**Exercise**
How many of the lines in the data contain "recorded"? Give only the number.

**Given data**
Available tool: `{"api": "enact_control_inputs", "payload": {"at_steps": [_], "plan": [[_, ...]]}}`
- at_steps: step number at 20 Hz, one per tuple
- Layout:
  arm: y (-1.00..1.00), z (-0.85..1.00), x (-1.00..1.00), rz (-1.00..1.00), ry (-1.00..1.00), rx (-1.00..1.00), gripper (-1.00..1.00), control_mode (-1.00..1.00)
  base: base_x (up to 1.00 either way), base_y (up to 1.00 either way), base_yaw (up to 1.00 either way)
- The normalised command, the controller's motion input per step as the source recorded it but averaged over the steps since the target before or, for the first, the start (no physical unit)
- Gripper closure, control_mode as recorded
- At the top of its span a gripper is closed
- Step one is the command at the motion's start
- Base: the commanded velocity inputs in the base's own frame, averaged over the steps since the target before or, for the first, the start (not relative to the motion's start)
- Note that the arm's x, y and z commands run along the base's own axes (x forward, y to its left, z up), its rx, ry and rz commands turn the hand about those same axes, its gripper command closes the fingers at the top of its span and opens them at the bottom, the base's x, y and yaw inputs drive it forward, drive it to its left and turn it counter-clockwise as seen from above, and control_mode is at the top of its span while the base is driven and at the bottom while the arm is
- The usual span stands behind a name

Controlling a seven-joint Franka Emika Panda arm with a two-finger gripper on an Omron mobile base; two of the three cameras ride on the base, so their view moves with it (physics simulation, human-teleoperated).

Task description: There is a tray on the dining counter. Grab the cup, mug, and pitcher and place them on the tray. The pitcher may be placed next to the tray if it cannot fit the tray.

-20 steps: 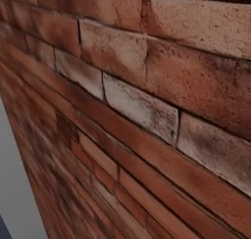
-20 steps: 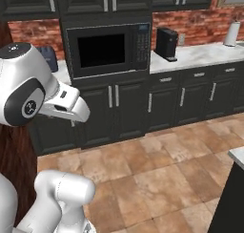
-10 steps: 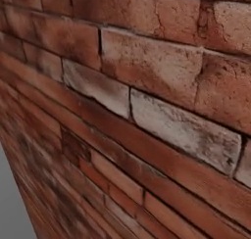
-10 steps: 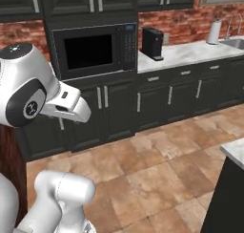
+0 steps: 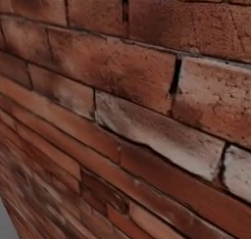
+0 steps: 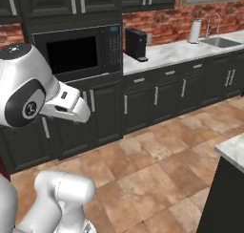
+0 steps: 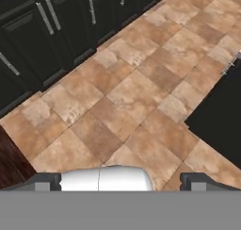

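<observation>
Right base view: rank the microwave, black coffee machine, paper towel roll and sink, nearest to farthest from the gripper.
From the open gripper:
1. microwave, left, built into the cabinets.
2. black coffee machine, on the counter beside it.
3. paper towel roll, farther right.
4. sink, far right.

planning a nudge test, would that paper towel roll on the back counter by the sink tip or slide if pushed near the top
Likely tips: the paper towel roll stands upright, tall and narrow on the marble counter. Probably light and soft, so it should give a little under pressure. Once down, its round shape would likely let it roll, perhaps toward the sink.

Kitchen: microwave (image 6: pixel 80 52), sink (image 6: pixel 220 41), dark cabs (image 6: pixel 157 96).
</observation>
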Motion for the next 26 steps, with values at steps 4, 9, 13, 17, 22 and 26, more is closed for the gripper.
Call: {"api": "enact_control_inputs", "payload": {"at_steps": [4,9,13,17,22,26], "plan": [[0.0,0.0,0.0,0.0,0.0,0.0,-1.0,1.0,0.67,0.1,-0.22],[0.0,0.0,0.0,0.0,0.0,0.0,-1.0,1.0,0.76,0.16,-0.27],[0.0,0.0,0.0,0.0,0.0,0.0,-1.0,1.0,0.74,0.17,-0.28],[0.0,0.0,0.0,0.0,0.0,0.0,-1.0,1.0,0.69,0.11,-0.31],[0.0,0.0,0.0,0.0,0.0,0.0,-1.0,1.0,0.53,0.3,-0.4],[0.0,0.0,0.0,0.0,0.0,0.0,-1.0,1.0,0.4,0.44,-0.45]]}}
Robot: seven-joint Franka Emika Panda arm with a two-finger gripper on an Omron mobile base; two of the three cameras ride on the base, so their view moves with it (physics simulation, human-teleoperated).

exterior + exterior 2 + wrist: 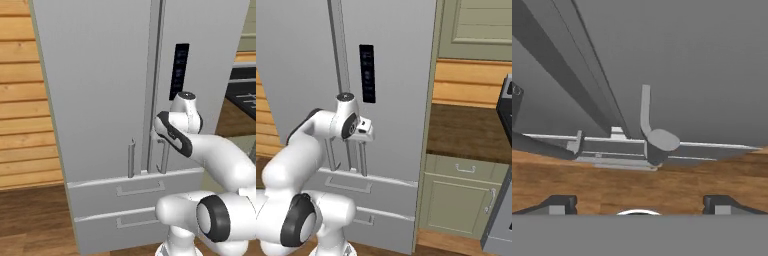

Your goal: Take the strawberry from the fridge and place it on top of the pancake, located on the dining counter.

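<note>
At the bottom of the hand view your gripper (639, 204) stood with its jaws spread wide, holding nothing, aimed at the lower end of a bar handle (646, 117) on the fridge (702, 70). In the left base view that fridge (100, 90) filled the centre, doors shut, its two handles running upright beside the middle seam. Below them you had two closed drawers (135, 202). Wooden floor (30, 220) lay at lower left, plank wall (20, 100) at left; green cabinets (461, 200) sat right of the fridge in the right base view.
</note>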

**Result for this exercise**
2